AUSTIN — Gov. Greg Abbott’s administration is trying to avoid mailing health insurance cancellation notices to nearly half a million children three days before Christmas.Unless it can get $90 million more in federal funding, though, Texas will end its Children’s Health Insurance Program on Jan. 31. It would send notices about the program’s termination to affected families on Dec. 22. More than 400,000 children of the working poor currently are covered under CHIP, as the state-federal program is known.It has enough money to last through January, but Congress has balked at reauthorizing the program.The state Health and Human Services Commission, which runs Texas’ version, requested $90 million from the federal Centers for Medicare and Medicaid Services.
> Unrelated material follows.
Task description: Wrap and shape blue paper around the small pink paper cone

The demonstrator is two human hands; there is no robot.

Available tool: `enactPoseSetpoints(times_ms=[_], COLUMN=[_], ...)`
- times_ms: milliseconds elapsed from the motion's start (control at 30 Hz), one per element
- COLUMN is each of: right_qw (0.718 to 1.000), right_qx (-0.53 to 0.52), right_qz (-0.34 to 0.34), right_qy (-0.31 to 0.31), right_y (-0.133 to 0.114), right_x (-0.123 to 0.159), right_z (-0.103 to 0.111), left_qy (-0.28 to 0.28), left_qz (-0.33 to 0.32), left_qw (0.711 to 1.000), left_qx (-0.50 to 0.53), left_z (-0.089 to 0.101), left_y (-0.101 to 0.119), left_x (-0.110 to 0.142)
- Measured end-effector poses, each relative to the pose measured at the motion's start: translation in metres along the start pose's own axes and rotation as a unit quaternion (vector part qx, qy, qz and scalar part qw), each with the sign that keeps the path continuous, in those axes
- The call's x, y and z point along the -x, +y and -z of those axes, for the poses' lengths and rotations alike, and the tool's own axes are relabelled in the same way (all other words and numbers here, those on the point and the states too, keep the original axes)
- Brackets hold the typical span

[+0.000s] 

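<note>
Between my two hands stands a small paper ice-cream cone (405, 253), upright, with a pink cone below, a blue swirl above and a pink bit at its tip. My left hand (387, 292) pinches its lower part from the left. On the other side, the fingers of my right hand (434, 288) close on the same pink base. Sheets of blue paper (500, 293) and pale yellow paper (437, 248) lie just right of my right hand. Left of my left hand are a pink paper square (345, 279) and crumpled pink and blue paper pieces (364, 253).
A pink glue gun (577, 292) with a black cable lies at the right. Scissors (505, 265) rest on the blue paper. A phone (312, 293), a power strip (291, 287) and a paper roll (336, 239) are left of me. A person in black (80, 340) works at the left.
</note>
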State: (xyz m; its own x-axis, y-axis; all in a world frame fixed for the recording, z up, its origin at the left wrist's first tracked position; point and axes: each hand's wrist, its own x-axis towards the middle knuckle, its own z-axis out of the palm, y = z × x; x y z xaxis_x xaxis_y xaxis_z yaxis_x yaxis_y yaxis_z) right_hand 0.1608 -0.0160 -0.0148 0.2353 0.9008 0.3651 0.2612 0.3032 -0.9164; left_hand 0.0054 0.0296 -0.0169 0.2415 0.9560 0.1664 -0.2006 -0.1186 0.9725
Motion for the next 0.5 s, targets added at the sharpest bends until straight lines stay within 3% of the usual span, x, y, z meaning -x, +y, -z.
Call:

That would allow CHIP to continue in Texas through February. If the federal agency does not agree by Dec. 9, the commission would prepare to end the program in January and refer families to Obamacare's online health insurance marketplace. But there are many concerns about moving families from CHIP to healthcare.gov, according to Adriana Kohler, senior health policy associate for the advocacy group Texans Care for Children.“Families might fall through the cracks, families might not be able to afford coverage in the marketplace,” Kohler said. “And then there’s the system issue that needs to be worked out. On the online marketplace, if you qualify for other insurance programs like CHIP, you cannot enroll in a marketplace plan. So these kids are technically eligible for CHIP, but their coverage will lapse after January.”  Continue reading...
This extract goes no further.